Lorsque les cellules se sont détachées, arrêter la réaction avec un millilitre de sérum bovin fœtal et transférer la suspension cellulaire dans un tube de microcentrifugeuse. Recueillir les cellules par centrifugation et resuspendre la pastille en un millilitre de milieu de cellules souches. Placez ensuite le tube de gélatine dans un puits d’une plaque de six puits contenant trois millilitres de milieu de cellules souches.
Après avoir compté les cellules, semer quatre fois 10 à la quatrième des cellules souches adipeuses humaines dans le tube pour une incubation de deux semaines dans l’incubateur de culture cellulaire. Après avoir confirmé le niveau approprié de sedation par manque de réponse au pincement d’orteil dans un rat femelle de huit semaines de Sprague Dawley, rasez les cheveux de la région trapèze et stérilisez la peau exposée avec la solution povidone-iode. Couvrez le rat de rideaux chirurgicaux stériles pour réduire la contamination bactérienne du site chirurgical et utilisez des ciseaux chirurgicaux pour faire une incision superficielle de deux centimètres de long sur la peau.

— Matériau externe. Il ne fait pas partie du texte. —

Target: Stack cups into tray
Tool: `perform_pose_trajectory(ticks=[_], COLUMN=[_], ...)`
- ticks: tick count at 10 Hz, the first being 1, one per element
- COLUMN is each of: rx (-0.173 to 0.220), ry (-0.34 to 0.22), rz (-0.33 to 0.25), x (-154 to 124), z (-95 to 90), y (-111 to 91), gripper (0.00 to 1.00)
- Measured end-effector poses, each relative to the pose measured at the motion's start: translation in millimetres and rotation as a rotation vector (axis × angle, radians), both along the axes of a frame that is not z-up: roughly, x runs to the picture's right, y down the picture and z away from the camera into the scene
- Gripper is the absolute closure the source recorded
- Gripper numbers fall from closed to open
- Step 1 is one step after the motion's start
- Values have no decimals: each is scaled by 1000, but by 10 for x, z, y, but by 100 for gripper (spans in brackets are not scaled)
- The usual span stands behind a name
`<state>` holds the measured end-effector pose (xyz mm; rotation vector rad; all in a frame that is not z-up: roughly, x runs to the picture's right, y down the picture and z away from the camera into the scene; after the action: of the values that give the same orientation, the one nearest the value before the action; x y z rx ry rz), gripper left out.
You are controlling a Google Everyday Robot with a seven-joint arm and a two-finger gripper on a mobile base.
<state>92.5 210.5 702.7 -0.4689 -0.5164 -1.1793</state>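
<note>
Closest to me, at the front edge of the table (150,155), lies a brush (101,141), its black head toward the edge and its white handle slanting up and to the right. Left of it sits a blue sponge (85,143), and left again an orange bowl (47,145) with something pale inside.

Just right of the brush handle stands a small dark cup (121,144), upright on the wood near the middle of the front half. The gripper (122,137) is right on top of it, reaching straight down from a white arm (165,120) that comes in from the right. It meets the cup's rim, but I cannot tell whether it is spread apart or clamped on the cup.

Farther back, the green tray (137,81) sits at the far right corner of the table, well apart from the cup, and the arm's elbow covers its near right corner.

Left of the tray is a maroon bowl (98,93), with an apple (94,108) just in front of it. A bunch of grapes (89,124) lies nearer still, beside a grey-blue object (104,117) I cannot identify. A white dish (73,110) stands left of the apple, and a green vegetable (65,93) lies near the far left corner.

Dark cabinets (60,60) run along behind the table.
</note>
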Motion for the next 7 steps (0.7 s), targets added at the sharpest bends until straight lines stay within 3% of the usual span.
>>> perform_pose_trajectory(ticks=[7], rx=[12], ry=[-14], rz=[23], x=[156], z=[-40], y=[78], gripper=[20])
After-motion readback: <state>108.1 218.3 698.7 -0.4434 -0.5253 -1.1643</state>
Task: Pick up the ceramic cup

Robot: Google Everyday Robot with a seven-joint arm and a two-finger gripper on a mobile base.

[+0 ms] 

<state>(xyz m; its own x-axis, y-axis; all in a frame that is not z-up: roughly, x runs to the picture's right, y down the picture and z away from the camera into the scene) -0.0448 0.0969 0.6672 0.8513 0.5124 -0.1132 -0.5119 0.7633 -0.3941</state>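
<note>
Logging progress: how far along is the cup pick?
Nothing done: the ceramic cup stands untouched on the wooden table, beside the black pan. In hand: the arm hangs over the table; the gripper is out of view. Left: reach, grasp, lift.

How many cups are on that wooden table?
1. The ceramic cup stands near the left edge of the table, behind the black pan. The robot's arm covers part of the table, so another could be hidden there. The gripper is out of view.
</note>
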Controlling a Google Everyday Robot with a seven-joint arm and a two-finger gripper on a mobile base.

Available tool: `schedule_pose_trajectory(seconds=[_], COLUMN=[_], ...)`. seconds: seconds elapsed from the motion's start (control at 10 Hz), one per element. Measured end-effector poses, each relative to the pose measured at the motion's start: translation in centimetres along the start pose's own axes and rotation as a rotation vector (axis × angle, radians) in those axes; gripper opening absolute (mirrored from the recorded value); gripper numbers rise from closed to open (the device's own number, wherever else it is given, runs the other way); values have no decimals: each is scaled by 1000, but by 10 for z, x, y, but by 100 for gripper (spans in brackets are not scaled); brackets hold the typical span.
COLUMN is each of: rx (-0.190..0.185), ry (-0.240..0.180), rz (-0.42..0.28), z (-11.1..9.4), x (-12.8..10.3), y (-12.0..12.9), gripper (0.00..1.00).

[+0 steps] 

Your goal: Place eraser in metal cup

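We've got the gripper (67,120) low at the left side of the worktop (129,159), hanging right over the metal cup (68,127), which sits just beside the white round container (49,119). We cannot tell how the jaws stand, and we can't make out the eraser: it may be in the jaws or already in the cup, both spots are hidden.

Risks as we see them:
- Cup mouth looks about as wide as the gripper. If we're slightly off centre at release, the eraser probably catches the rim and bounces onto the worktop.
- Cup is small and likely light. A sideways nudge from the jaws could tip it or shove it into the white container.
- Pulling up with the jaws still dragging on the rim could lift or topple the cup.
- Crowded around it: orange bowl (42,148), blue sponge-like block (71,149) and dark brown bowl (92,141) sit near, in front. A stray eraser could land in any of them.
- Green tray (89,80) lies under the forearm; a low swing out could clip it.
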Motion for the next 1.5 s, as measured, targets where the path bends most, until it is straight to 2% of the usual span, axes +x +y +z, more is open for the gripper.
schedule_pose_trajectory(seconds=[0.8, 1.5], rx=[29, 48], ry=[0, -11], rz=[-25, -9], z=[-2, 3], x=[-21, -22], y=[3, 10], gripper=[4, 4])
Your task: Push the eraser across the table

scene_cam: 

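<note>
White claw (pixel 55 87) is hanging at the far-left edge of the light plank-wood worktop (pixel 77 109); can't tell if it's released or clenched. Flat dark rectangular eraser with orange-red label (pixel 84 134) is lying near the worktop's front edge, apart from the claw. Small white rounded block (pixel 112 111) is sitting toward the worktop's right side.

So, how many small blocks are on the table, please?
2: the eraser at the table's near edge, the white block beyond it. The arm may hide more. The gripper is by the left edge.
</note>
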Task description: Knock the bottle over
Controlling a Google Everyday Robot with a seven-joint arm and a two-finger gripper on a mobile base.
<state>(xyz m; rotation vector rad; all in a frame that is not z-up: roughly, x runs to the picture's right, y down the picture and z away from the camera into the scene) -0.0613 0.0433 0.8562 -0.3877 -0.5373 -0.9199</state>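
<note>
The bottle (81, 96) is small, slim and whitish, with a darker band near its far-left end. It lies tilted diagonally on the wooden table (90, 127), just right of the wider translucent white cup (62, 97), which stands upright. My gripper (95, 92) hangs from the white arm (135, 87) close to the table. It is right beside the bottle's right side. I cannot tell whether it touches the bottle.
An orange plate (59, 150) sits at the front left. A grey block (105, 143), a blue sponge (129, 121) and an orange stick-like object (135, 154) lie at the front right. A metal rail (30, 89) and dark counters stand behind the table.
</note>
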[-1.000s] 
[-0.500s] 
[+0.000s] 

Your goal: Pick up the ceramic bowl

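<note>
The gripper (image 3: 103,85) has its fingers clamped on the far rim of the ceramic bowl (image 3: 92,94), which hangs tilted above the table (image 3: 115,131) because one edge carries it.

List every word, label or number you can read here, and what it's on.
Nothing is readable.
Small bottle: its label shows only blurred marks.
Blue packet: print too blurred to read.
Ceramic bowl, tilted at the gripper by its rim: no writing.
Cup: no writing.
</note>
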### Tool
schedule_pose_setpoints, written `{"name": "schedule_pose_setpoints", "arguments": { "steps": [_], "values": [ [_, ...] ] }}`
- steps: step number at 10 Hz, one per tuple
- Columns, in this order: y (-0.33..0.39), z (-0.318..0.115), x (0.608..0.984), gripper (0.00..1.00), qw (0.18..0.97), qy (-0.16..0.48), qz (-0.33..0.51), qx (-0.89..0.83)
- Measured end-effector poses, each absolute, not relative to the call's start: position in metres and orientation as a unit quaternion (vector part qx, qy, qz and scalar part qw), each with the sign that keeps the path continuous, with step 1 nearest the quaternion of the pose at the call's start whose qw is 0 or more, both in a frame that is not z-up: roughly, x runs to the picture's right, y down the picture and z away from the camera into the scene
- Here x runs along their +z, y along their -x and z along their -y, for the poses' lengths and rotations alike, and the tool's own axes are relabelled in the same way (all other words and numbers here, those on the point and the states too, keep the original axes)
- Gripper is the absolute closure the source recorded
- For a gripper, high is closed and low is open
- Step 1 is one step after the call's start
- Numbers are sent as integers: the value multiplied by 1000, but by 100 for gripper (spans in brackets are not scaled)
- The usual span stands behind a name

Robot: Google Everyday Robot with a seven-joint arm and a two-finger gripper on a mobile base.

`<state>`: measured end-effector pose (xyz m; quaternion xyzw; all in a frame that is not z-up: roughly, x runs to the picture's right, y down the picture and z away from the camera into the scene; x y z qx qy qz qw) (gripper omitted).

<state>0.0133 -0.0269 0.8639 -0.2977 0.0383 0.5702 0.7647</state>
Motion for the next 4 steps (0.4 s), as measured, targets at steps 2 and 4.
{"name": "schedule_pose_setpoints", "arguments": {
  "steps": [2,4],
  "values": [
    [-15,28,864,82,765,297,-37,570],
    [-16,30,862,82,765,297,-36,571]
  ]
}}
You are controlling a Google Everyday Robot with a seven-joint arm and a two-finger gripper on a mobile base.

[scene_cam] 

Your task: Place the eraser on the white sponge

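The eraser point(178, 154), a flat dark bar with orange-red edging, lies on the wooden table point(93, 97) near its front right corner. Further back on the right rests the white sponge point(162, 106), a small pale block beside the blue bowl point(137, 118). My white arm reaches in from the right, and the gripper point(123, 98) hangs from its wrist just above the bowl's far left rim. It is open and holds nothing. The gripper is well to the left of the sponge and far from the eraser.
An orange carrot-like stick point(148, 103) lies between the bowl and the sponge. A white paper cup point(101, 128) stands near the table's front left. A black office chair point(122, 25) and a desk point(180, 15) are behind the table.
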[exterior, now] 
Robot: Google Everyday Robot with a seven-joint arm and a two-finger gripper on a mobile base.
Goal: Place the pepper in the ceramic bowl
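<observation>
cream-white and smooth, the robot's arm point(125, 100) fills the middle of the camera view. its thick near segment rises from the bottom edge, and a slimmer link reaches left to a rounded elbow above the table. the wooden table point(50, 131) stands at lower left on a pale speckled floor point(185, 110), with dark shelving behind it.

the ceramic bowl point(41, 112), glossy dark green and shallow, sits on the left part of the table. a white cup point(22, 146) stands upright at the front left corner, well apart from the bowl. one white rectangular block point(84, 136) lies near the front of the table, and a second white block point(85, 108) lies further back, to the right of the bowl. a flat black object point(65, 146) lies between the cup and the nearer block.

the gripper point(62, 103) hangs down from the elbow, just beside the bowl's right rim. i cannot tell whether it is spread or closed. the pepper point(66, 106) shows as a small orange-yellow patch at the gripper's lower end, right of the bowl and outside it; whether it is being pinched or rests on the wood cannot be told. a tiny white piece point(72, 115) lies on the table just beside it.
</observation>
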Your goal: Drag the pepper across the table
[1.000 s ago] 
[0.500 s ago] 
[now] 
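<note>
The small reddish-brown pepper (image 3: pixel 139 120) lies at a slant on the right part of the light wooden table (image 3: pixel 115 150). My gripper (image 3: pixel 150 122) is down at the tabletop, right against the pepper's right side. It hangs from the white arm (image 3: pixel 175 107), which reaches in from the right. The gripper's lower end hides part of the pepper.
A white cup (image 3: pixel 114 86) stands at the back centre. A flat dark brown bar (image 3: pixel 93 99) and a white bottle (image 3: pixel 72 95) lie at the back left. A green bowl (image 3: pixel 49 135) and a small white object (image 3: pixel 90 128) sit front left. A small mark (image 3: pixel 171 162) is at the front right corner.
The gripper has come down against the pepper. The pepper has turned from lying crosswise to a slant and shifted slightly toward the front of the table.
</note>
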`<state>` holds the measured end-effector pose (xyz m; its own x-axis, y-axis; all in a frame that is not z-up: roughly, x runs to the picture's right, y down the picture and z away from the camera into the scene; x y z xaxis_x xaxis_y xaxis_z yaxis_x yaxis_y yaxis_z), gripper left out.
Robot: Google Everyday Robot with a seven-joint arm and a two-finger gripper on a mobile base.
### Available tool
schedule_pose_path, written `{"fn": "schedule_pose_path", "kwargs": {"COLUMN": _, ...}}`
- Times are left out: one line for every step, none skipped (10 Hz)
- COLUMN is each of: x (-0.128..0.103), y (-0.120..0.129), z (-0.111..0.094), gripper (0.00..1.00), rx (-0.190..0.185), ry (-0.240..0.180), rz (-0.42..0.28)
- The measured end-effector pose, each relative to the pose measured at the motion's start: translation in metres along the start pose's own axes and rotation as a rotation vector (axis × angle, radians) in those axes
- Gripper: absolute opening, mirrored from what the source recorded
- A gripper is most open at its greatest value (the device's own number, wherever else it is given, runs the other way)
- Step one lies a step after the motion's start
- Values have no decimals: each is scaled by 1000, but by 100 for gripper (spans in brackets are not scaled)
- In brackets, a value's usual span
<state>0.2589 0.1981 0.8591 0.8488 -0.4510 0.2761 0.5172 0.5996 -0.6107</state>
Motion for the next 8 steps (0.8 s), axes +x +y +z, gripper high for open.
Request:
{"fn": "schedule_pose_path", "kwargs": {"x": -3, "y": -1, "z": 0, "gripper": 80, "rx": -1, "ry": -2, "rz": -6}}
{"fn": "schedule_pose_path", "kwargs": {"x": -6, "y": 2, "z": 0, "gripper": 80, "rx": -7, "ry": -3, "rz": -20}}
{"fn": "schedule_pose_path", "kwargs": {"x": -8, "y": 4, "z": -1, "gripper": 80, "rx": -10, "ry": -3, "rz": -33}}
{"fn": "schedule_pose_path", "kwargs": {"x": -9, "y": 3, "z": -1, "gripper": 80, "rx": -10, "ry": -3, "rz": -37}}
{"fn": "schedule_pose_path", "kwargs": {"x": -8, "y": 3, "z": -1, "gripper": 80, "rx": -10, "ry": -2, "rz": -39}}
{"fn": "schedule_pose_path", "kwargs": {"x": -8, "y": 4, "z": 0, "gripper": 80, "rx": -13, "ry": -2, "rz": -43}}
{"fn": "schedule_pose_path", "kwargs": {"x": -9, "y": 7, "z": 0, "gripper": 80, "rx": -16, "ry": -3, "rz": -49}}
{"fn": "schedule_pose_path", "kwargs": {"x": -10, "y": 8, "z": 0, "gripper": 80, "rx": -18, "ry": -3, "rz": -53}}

Placez le tube de gélatine directement dans la couche entre le fascia et le muscle et utilisez une suture en nylon pour fermer la plaie. Ensuite, stériliser l’incision avec la solution povidone-iode. Induire le rat par injection intramusculaire de kétoprofène et de cefazolin et maintenir l’animal dans des conditions aseptiques pendant sept jours.
Ce concept convivial de filature humide peut être utilisé pour développer la gélatine en fibres et tubes. Les observations morphologiques du tube de gélatine en scannant la microscopie électronique révèlent une surface pas très lisse avec un diamètre intérieur supérieur à 200 micromètres et une épaisseur d’environ 20 micromètres. La coloration d’un tube de gélatine de culture de cellules souches adipeuses humaines pour l’expression de marqueur de cellules neurales démontre une coloration positive pour le marqueur avec les noyaux détectés multiples suggérant que les cellules peuvent pénétrer et adhérer au tube de gélatine et se différencier en cellules progénitrices neurales.
L’implantation du tube de gélatine dans la couche de fascia confirme son innocuité et sa biocompatibilité, car aucune indication de rougeur, gonflement, ou d’autres symptômes d’inflammation sont observés dans le tissu local et le tube est entouré par le tissu conjonctif bien développé. Tout en essayant cette procédure de deux points un, assurant l’immersion du moule dans le temps de revêtement spécifique dans chaque solution sont très importants pour construire une forme précise de tube. Suite à cette procédure, nos expériences utilisent le modèle animal de la maladie humaine peut être effectuée pour étudier avec précision les résultats des biomatériaux pour la stratégie de régénération des tissus.
Après son développement, cette technique a ouvert la voie pour les chercheurs dans le développement de polymères de nature corrélative simple dans n’importe quel type de matériau pour une application médicale décidée. Dans un état d’utilisation normal, la solution de dichloromethane polycaprolactone est considérée comme présente un risque minimal pour l’environnement, mais n’oubliez pas d’effectuer des étapes avec ce produit chimique dans une armoire de biosécurité appropriée.